Scientific classification
- Kingdom: Animalia
- Phylum: Chordata
- Infraphylum: Agnatha
- Class: Myxini
- Order: Myxiniformes
- Family: Myxinidae
- Genus: Eptatretus
- Species: E. deani
- Binomial name: Eptatretus deani (Evermann & Goldsborough, 1907)
- Synonyms: Polistotrema curtissjamesi Townsend & Nichols, 1925; Polistotrema deani Evermann & Goldsborough, 1907;

= Eptatretus deani =

- Genus: Eptatretus
- Species: deani
- Authority: (Evermann & Goldsborough, 1907)
- Conservation status: DD
- Synonyms: Polistotrema curtissjamesi Townsend & Nichols, 1925, Polistotrema deani Evermann & Goldsborough, 1907

Species of jawless fish

Eptatretus deani, the black hagfish, is a species of hagfish.

Common to other species of hagfish, their unusual feeding habits and slime-producing capabilities have led members of the scientific and popular media to dub the hagfish as the most "disgusting" of all sea creatures. Although hagfish are sometimes called "slime eels", they are not eels at all.

==Description==
This eel-like species is uniform black, or dark brown. It can also appear prune-colored, and often piebald with light spots. The edges of the ventral finfolds and caudal may have a light colour. Unlike the Pacific hagfish, the black hagfish does not have a white ring around their gill pores. It has no true fins, but instead, one dorsal finfold, far back on its body. It has a moderately broad and round caudal, with ray-like markings. The ventral finfold is very low. The black hagfish is scaleless, and ranges from 30–89 cm, with an average maximum overall length of 64 cm.

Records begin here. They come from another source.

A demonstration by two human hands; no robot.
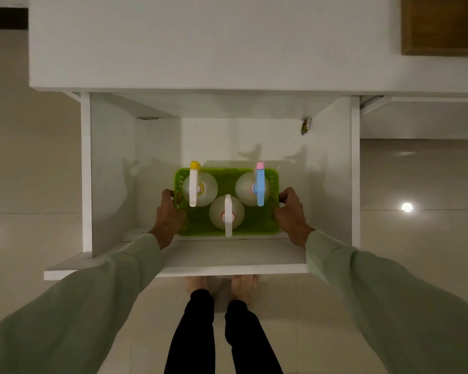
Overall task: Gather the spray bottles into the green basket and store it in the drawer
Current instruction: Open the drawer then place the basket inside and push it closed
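Note:
The green basket is inside the open white drawer, near its front wall. Three spray bottles stand upright in it: one with a white and yellow trigger head at the left, one with a blue and pink head at the right, and one with a white head and red collar in the middle front. My left hand grips the basket's left rim. My right hand grips its right rim. Whether the basket rests on the drawer floor I cannot tell.
The drawer is pulled out from under a white countertop. A small insect-like object sits at the drawer's back right corner. My legs and bare feet stand on the glossy tiled floor below the drawer front. A brown panel is at the top right.

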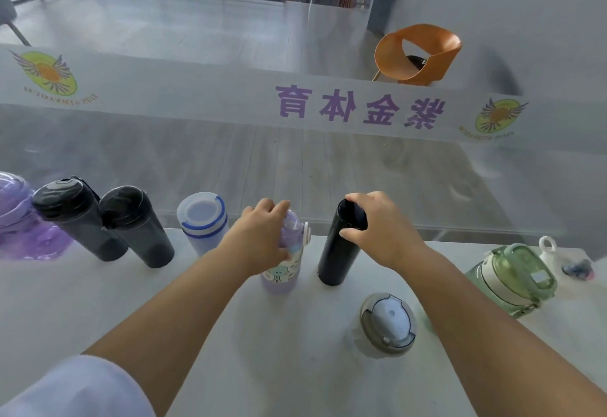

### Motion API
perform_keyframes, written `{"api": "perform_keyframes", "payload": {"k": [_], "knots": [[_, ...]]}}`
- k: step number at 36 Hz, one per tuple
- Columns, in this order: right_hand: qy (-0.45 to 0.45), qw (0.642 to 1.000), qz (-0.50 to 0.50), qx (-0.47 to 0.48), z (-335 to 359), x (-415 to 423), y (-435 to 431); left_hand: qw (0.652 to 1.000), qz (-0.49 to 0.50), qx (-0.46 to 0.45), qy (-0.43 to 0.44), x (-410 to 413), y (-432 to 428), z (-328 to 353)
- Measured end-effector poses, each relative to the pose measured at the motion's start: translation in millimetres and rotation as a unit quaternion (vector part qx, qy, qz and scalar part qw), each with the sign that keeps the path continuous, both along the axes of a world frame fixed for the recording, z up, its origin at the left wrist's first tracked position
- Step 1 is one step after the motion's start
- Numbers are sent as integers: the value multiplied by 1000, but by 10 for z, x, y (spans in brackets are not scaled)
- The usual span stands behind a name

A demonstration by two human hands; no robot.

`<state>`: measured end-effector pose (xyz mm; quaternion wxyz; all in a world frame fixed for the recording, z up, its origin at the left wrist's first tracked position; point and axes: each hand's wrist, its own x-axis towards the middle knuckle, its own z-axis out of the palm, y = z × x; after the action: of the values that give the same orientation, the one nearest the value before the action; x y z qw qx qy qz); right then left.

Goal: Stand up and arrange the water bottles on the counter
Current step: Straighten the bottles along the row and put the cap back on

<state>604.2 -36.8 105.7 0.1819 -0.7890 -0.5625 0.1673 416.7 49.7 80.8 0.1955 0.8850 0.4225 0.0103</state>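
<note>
Bottles stand on the white counter (98, 301): purple jug (23, 219) at nine o'clock, two black tumblers (98, 219), blue-banded clear bottle (203, 223), lilac jellyfish-print bottle (285, 265) and slim black flask (338, 249) centre, both gripped; green bottle (512, 278) at three; grey-lidded bottle (389, 323) nearer.

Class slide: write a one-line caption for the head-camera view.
Left hand grips the lilac bottle, right hand the black flask, among bottles on the white counter.
</note>
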Motion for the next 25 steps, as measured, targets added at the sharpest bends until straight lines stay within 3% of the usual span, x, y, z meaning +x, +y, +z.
{"api": "perform_keyframes", "payload": {"k": [25], "knots": [[20, 999, 11, -36, 69, 160, 144, 998, 40, -36, -36, 128, 184, -37]]}}
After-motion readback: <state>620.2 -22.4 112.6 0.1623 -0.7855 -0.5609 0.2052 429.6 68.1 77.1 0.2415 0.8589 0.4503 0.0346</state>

This species has four hearts, and 10 to 14 pairs of gill pores. They also have rudimentary eyes. Although they have poor vision, they have a highly developed sense of smell and touch. The head of this species has one, large nostril, and eight barbels that surround the mouth and nostril. They have two parallel rows of horny teeth.

==Distribution==
Black hagfish are strictly marine, and are found in the Eastern Pacific from southeastern Alaska to central Baja California, and Mexico. These Bathydemersal fish live in the mesopelagic to abyssal Pacific Ocean, near the ocean floor between depths of 103 and 2743 m.

==Behaviour==
Like other hagfish, this species attacks hook-caught or trap-caught fish. They burrow into the prey's body to consume the flesh and viscera within. They also feed on carcases of fish that have died and sunk to the ocean floor.

==Uses==
In many parts of the world, including the US, hagfish skin is used for clothing, belts, or other accessories. In the United States, the black hagfish has been trapped for commercial purposes. Trapping in Oregon began in October, 1988 in Newport. The hagfish are frozen whole, at sea, and then shipped to South Korea.

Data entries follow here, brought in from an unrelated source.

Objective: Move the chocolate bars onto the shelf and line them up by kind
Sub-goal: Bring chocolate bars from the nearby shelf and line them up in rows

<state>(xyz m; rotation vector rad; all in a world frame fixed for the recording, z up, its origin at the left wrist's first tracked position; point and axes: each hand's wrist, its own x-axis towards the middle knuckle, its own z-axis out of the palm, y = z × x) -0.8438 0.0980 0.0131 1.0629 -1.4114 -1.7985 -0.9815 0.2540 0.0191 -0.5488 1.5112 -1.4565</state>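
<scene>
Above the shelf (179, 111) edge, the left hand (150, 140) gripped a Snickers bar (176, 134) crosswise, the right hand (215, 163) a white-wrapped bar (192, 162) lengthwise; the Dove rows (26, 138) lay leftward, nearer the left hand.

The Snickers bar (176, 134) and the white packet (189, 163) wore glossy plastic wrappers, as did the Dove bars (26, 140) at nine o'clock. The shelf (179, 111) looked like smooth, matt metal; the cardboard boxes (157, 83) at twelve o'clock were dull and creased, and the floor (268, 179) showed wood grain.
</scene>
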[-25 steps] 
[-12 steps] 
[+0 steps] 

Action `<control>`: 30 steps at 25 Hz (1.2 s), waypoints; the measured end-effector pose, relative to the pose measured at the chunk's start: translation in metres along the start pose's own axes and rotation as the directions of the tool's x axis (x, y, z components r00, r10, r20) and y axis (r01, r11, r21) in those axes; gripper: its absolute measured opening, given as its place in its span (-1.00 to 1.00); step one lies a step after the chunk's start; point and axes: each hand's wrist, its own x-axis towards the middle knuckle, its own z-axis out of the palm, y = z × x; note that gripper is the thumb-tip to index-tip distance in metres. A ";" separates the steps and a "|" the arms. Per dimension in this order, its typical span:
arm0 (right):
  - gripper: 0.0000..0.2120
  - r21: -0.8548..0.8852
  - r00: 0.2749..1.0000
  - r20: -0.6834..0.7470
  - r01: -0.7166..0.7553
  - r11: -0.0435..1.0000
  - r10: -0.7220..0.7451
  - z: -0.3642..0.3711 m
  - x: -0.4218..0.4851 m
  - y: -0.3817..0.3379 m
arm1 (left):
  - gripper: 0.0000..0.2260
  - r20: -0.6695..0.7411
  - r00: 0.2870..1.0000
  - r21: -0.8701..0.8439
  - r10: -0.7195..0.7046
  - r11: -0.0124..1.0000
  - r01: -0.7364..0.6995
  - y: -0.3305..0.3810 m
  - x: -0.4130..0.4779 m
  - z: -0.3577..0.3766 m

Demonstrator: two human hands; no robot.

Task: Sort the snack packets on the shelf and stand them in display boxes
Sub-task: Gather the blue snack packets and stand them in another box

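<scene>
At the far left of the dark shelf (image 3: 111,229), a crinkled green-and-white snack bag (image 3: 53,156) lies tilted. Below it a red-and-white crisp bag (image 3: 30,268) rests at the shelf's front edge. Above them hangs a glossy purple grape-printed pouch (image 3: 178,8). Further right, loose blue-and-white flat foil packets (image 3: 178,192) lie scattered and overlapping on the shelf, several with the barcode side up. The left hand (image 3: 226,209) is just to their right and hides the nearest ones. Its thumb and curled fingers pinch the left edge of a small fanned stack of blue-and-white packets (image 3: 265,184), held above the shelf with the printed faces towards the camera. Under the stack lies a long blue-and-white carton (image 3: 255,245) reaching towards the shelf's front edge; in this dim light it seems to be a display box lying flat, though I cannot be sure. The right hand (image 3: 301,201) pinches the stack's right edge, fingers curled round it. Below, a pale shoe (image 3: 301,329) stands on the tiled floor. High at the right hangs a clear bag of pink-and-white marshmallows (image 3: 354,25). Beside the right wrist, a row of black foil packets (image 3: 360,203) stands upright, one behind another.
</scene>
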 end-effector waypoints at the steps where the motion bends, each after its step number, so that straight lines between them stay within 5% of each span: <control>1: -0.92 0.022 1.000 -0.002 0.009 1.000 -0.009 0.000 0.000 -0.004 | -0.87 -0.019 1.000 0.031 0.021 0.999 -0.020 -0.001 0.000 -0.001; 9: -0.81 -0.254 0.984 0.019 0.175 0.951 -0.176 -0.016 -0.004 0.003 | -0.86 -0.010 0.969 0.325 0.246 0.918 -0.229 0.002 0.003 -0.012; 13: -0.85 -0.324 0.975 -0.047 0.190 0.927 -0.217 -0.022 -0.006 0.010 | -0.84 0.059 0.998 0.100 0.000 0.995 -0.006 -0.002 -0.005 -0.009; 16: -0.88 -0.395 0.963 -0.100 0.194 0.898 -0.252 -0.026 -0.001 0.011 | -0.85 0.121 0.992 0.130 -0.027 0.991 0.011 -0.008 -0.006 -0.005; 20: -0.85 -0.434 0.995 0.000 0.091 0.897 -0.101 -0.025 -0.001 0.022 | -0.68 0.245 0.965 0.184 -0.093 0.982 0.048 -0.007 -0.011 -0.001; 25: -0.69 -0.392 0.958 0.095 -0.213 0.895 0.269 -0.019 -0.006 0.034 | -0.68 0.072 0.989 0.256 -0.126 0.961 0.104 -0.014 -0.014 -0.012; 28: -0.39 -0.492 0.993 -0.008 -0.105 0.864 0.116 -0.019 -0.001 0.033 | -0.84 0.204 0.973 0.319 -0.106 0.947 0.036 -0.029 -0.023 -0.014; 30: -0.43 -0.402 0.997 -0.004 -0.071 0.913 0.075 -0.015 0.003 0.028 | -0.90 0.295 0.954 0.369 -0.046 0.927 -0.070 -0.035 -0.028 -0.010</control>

Recent studies have shown that hagfish slime has similar properties of spider silk, strong and light. If hagfish slime could be replicated in laboratories it could replace artificial materials, like nylon, in women's stockings and workout pants. This would ultimately be better for the environment since nylon is produced from petroleum, and hagfish slime threads could be implanted into bacterium and grown with no harm to the environment.

==Egg characteristics==
Mature females usually contain up to 42 eggs. The average is 4 eggs over 5 mm long. Mature black hagfish females often contain various sized groups of eggs—sometimes having three distinct size groups. Contained in a typical gonad might be: one group with eggs from 19 – 22 mm, another group with eggs ranging from 1 – 4 mm, and a third group of eggs less than 1mm long. Ovaries often contain over 200 eggs, each less than 1 mm.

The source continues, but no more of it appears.